** AIM OF THE EXERCISE **
Show every line in the records below that contains the word "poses".

** RECORDS SUPPLIED **

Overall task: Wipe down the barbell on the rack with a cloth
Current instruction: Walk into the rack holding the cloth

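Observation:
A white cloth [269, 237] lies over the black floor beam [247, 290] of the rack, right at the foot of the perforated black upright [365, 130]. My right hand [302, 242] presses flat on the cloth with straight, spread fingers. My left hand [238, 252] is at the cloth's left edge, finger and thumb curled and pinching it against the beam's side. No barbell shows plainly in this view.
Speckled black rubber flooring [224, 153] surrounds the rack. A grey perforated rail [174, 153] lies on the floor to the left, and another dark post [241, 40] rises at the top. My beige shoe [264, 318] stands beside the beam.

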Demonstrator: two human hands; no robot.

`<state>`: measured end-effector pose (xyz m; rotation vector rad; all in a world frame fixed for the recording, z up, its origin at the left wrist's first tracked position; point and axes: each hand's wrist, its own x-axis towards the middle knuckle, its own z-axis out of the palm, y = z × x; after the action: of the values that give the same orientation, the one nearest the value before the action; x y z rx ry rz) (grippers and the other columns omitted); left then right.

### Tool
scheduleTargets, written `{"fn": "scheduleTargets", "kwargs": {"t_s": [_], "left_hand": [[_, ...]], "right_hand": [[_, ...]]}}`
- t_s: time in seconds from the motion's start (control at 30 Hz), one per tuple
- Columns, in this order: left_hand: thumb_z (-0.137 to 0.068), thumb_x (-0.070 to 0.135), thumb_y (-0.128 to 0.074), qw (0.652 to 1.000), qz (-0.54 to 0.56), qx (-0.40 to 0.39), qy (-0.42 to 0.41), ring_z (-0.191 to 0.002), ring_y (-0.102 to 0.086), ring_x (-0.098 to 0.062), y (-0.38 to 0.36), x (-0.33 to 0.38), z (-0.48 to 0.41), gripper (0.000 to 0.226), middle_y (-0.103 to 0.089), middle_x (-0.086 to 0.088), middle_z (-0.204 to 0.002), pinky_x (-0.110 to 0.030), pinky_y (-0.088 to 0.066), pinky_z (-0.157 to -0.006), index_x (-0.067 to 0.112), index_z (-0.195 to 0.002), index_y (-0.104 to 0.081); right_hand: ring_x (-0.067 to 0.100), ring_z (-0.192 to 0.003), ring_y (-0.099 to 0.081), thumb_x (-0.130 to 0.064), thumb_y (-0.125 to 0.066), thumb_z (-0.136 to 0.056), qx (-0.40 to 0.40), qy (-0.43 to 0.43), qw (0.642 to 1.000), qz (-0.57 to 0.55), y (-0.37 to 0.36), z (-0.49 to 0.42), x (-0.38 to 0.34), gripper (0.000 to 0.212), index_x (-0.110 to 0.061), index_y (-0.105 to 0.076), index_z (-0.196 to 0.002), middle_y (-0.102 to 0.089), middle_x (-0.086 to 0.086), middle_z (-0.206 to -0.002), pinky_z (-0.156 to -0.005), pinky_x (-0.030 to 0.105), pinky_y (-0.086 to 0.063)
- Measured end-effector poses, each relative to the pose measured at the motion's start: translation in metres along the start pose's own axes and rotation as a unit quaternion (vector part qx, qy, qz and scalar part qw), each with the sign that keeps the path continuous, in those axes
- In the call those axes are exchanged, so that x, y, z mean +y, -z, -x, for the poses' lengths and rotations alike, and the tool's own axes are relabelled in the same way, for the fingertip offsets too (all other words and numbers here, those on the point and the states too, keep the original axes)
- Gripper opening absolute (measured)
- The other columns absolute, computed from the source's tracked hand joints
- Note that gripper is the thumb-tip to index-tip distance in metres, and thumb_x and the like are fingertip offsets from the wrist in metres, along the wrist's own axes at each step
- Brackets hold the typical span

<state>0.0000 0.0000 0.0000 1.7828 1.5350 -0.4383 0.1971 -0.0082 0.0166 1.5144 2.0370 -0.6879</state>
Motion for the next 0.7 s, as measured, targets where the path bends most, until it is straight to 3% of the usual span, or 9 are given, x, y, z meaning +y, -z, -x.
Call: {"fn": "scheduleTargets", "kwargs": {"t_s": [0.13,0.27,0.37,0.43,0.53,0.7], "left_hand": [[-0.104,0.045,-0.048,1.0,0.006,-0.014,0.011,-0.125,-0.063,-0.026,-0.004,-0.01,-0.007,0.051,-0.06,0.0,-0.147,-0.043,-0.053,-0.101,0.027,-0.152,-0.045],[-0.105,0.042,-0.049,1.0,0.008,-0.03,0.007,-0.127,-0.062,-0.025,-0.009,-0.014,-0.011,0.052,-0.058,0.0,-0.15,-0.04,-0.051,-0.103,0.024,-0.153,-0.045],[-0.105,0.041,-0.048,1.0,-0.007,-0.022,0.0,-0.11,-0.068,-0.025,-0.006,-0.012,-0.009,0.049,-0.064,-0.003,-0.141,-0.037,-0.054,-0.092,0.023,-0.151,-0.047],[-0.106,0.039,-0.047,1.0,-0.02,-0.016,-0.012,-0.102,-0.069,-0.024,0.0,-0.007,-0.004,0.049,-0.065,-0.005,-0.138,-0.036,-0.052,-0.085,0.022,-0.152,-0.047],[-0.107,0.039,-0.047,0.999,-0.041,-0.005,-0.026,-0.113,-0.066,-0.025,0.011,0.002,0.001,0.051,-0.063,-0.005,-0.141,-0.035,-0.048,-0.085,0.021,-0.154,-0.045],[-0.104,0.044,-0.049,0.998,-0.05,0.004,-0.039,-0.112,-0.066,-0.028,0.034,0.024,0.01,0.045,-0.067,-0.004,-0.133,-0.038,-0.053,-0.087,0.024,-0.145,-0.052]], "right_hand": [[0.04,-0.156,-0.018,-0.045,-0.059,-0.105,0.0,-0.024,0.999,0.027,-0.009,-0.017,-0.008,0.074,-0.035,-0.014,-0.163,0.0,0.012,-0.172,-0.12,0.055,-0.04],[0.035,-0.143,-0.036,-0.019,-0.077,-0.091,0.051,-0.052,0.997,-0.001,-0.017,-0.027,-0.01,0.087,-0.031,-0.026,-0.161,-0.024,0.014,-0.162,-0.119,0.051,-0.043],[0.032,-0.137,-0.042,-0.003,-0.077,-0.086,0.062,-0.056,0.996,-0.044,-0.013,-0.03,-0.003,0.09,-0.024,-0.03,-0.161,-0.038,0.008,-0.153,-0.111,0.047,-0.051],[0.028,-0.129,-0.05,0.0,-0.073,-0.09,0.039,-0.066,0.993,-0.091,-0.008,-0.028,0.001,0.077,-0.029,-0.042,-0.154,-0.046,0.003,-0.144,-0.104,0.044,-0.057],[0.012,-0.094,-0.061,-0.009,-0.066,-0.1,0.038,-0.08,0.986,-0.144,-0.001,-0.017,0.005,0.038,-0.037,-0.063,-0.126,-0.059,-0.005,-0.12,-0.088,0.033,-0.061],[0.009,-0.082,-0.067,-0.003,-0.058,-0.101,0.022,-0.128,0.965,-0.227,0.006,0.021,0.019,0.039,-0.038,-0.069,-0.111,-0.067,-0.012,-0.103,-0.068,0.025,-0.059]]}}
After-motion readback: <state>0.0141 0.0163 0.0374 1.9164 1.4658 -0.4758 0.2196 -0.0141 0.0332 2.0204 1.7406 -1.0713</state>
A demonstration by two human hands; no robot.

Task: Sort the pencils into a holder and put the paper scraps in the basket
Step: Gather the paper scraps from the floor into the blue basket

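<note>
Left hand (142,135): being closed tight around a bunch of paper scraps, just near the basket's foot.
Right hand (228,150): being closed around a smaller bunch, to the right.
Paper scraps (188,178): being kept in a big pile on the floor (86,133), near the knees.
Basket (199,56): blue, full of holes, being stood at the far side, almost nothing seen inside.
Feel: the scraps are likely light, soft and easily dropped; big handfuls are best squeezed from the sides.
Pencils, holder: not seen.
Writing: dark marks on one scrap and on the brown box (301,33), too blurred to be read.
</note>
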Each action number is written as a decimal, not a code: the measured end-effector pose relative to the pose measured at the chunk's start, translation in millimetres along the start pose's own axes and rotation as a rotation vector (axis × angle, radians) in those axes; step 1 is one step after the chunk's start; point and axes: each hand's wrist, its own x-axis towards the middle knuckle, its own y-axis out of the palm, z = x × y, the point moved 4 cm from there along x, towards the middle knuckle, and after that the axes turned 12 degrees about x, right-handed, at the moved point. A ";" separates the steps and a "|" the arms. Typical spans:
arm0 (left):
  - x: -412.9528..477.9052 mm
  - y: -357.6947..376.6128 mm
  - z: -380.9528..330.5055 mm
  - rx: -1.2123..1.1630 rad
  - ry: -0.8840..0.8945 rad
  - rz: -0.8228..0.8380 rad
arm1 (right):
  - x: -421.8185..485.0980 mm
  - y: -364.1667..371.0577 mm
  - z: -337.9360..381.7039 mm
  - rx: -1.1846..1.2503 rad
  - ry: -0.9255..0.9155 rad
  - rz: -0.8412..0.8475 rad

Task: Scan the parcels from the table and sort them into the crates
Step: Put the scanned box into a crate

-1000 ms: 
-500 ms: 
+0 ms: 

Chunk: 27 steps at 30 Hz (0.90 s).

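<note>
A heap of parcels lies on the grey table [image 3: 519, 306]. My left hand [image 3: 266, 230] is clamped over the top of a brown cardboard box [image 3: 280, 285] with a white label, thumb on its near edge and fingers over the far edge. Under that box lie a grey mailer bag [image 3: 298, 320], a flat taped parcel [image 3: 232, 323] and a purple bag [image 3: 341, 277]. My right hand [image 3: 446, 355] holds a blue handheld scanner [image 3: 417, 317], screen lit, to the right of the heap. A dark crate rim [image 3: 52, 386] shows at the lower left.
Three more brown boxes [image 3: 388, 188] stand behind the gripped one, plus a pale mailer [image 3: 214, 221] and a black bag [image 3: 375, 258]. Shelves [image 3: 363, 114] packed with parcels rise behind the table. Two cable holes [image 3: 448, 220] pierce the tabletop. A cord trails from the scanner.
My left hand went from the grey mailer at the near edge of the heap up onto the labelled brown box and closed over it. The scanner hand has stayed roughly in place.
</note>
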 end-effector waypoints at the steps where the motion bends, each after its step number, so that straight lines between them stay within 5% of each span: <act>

** PROBLEM SOLUTION **
- Measured end-effector poses, each relative to the pose measured at the motion's start: translation in metres along the start pose's own axes and rotation as a unit quaternion (vector part qx, qy, qz and scalar part qw), each with the sign that keeps the path continuous, in those axes
- In the call those axes are exchanged, so that x, y, z mean +y, -z, -x, for the poses' lengths and rotations alike, and the tool's own axes are relabelled in the same way, for the fingertip offsets too (all other words and numbers here, those on the point and the states too, keep the original axes)

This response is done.